TASK GOAL
Please retype the records below exactly, from the first line down to and including the line with "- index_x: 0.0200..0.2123".

RECORDS FOR THIS TASK START

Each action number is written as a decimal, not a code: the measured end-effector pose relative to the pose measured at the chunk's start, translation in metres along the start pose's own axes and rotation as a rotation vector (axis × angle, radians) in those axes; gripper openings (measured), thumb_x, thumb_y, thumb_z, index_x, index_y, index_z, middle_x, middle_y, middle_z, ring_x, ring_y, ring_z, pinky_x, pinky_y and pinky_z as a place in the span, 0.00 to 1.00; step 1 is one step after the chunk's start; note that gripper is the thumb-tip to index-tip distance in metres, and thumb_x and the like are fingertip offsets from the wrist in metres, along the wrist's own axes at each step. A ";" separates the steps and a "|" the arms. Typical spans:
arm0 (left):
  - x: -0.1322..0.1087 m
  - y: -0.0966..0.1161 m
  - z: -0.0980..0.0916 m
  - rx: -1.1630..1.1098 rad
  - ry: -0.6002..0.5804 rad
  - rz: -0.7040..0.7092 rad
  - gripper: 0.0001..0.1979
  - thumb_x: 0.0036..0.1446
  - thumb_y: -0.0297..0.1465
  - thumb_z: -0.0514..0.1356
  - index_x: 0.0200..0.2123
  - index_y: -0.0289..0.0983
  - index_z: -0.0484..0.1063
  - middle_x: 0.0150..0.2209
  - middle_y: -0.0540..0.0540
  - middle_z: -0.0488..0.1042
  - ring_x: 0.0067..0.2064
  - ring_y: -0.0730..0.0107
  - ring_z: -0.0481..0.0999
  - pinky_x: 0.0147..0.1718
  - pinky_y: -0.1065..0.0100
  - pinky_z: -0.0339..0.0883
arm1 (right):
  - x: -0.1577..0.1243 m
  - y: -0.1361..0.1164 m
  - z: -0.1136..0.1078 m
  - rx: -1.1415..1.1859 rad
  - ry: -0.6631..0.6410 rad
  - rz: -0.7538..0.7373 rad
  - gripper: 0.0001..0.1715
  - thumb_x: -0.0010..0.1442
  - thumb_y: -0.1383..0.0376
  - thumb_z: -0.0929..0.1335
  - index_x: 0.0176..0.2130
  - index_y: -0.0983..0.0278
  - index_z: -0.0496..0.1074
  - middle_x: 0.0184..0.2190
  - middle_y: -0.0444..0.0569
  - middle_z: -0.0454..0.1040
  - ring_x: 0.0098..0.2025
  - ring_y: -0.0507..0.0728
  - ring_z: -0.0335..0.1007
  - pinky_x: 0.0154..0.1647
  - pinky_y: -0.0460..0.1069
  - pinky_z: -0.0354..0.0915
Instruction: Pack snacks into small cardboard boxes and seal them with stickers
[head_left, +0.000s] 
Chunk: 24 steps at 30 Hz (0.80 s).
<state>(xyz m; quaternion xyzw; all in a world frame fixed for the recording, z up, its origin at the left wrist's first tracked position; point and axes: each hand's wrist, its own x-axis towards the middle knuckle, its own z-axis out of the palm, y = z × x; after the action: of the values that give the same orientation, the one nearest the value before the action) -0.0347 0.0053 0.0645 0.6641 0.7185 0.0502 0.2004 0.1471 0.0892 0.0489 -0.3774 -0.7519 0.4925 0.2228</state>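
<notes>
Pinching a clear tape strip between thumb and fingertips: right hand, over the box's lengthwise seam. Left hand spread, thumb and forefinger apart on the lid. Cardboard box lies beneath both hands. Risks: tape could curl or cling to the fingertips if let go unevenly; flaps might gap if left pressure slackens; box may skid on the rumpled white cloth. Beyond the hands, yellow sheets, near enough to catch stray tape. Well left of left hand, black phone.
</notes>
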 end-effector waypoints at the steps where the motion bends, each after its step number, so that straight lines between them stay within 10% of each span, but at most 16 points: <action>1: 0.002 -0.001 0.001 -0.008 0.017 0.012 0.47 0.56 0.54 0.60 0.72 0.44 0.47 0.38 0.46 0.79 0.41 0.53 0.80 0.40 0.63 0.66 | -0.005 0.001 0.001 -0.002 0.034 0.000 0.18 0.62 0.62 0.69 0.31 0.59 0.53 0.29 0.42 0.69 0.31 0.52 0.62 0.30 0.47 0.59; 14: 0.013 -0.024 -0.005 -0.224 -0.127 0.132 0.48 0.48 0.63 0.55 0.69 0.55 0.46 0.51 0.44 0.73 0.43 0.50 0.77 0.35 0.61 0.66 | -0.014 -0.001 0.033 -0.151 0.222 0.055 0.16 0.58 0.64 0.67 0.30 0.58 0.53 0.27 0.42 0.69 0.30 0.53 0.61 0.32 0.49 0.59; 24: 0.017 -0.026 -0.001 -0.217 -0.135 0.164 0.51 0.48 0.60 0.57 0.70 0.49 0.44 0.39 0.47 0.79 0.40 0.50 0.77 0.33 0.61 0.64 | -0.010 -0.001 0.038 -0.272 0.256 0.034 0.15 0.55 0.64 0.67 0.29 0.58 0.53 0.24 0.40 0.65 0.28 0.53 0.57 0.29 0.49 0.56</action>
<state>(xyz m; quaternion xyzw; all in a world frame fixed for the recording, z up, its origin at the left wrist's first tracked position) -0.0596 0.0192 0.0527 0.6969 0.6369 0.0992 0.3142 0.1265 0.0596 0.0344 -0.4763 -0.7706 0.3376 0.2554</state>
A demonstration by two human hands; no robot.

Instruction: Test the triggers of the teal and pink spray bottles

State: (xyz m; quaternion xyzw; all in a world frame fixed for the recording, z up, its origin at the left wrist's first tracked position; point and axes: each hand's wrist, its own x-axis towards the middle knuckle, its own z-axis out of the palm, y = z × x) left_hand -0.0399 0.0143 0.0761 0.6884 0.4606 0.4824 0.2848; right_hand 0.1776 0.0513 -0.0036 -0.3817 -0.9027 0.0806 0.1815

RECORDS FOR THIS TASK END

EXERCISE RESPONSE
Each action number is written as a decimal, not a code: the measured end-effector pose relative to the pose measured at the chunk's start, translation in metres along the start pose's own axes and rotation as a rotation vector (axis × angle, radians) in those axes; gripper openings (measured), thumb_x, thumb_y, thumb_z, index_x, index_y, index_z, middle_x, middle_y, middle_z, ring_x, ring_y, ring_z, pinky_x, pinky_y and pinky_z as a place in the span, 0.00 to 1.00; step 1 is one step after the chunk's start; note that gripper is the thumb-tip to index-tip distance in metres, and thumb_x and the like are fingertip offsets from the wrist in metres, along the wrist's own axes at each step. A ";" separates the steps and a "|" the arms. Typical spans:
arm0 (left):
  - x: -0.1322..0.1087 m
  - y: -0.0966..0.1161 m
  - z: -0.0980..0.0916 m
  - rx: -1.1630..1.1098 rad
  - ry: -0.6002..0.5804 rad
  - rz: -0.7040..0.7092 rad
  - gripper: 0.0001..0.1979
  - thumb_x: 0.0036..0.1446
  - thumb_y: -0.0297..0.1465
  - thumb_z: -0.0514..0.1356
  - index_x: 0.0200..0.2123

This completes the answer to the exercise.